- _Task requirements_
This exercise calls for the listing to be set down exactly.

+ + +

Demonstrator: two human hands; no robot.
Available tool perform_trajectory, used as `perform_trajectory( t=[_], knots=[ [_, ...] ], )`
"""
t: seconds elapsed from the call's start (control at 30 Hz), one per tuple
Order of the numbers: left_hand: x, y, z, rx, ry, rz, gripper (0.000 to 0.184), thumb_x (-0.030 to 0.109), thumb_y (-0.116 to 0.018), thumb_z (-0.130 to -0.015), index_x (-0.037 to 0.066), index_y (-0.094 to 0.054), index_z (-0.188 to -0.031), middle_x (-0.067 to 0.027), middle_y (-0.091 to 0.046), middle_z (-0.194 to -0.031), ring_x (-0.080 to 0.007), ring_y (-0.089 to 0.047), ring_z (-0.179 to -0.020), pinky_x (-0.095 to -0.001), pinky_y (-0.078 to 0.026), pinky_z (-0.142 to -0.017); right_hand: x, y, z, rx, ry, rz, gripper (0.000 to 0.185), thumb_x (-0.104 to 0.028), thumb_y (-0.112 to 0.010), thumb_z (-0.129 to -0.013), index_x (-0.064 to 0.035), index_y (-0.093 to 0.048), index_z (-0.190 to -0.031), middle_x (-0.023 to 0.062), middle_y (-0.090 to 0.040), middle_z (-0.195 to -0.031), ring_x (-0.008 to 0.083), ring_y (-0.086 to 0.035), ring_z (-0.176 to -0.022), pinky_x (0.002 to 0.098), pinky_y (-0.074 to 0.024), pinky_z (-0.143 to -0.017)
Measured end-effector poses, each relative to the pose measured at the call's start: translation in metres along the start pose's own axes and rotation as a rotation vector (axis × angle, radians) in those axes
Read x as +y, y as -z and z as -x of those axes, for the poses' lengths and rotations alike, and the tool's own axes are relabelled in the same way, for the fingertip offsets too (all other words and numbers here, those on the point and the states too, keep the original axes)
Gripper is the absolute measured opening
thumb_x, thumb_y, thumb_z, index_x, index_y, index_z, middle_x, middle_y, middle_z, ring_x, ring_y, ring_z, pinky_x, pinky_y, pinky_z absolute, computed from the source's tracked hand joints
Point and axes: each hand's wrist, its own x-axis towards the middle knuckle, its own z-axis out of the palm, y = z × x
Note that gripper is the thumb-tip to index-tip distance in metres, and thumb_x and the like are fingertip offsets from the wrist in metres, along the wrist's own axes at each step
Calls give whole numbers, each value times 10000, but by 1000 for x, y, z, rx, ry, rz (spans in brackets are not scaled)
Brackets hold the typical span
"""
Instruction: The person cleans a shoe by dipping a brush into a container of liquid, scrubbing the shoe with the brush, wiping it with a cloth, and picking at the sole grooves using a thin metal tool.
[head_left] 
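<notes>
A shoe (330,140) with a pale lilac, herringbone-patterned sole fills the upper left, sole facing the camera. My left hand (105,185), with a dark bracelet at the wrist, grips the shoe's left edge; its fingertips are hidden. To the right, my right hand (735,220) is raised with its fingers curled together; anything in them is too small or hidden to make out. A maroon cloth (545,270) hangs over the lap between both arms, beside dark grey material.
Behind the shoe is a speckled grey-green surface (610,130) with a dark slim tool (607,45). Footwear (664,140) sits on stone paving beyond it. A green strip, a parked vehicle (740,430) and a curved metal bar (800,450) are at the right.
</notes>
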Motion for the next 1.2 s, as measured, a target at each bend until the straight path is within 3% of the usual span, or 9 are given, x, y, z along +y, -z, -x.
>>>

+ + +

- _Exercise output_
Demonstrator: two human hands; no robot.
Available tool perform_trajectory, used as `perform_trajectory( t=[_], knots=[ [_, ...] ], )`
"""
t: seconds elapsed from the call's start (control at 30 Hz), one per tuple
Order of the numbers: left_hand: x, y, z, rx, ry, rz, gripper (0.000 to 0.184), thumb_x (-0.030 to 0.109), thumb_y (-0.116 to 0.018), thumb_z (-0.130 to -0.015), index_x (-0.037 to 0.066), index_y (-0.094 to 0.054), index_z (-0.188 to -0.031), middle_x (-0.067 to 0.027), middle_y (-0.091 to 0.046), middle_z (-0.194 to -0.031), ring_x (-0.080 to 0.007), ring_y (-0.089 to 0.047), ring_z (-0.179 to -0.020), pinky_x (-0.095 to -0.001), pinky_y (-0.078 to 0.026), pinky_z (-0.142 to -0.017); right_hand: x, y, z, rx, ry, rz, gripper (0.000 to 0.185), thumb_x (-0.104 to 0.028), thumb_y (-0.112 to 0.010), thumb_z (-0.129 to -0.013), index_x (-0.064 to 0.035), index_y (-0.093 to 0.048), index_z (-0.190 to -0.031), middle_x (-0.023 to 0.062), middle_y (-0.090 to 0.040), middle_z (-0.195 to -0.031), ring_x (-0.008 to 0.083), ring_y (-0.086 to 0.035), ring_z (-0.176 to -0.022), pinky_x (0.002 to 0.098), pinky_y (-0.074 to 0.024), pinky_z (-0.143 to -0.017)
Measured end-effector poses, each relative to the pose measured at the call's start: translation in metres along the start pose's own axes and rotation as a rotation vector (axis × angle, radians) in those axes
Read x as +y, y as -z and z as -x of those axes, for the poses' lengths and rotations alike, and the tool's own axes are relabelled in the same way, for the fingertip offsets too (all other words and numbers here, those on the point and the states too, keep the original axes)
Gripper is the absolute measured opening
thumb_x, thumb_y, thumb_z, index_x, index_y, index_z, middle_x, middle_y, middle_z, ring_x, ring_y, ring_z, pinky_x, pinky_y, pinky_z absolute, computed from the source's tracked hand joints
Point and axes: each hand's wrist, its own x-axis towards the middle knuckle, its own z-axis out of the palm, y = z × x
Note that gripper is the thumb-tip to index-tip distance in metres, and thumb_x and the like are fingertip offsets from the wrist in metres, along the wrist's own axes at each step
Calls give whole numbers, each value times 10000, but by 1000 for x, y, z, rx, ry, rz (spans in brackets are not scaled)
Brackets hold the typical span
"""
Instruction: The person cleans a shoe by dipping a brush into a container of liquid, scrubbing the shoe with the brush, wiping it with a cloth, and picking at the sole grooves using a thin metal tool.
[head_left] 
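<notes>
A shoe (330,140) with a pale lilac, herringbone-patterned sole fills the upper left, sole facing the camera. My left hand (105,185), with a dark bracelet at the wrist, grips the shoe's left edge; its fingertips are hidden. To the right, my right hand (735,220) is raised with its fingers curled together; anything in them is too small or hidden to make out. A maroon cloth (545,270) hangs over the lap between both arms, beside dark grey material.
Behind the shoe is a speckled grey-green surface (610,130) with a dark slim tool (607,45). Footwear (664,140) sits on stone paving beyond it. A green strip, a parked vehicle (740,430) and a curved metal bar (800,450) are at the right.
</notes>
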Motion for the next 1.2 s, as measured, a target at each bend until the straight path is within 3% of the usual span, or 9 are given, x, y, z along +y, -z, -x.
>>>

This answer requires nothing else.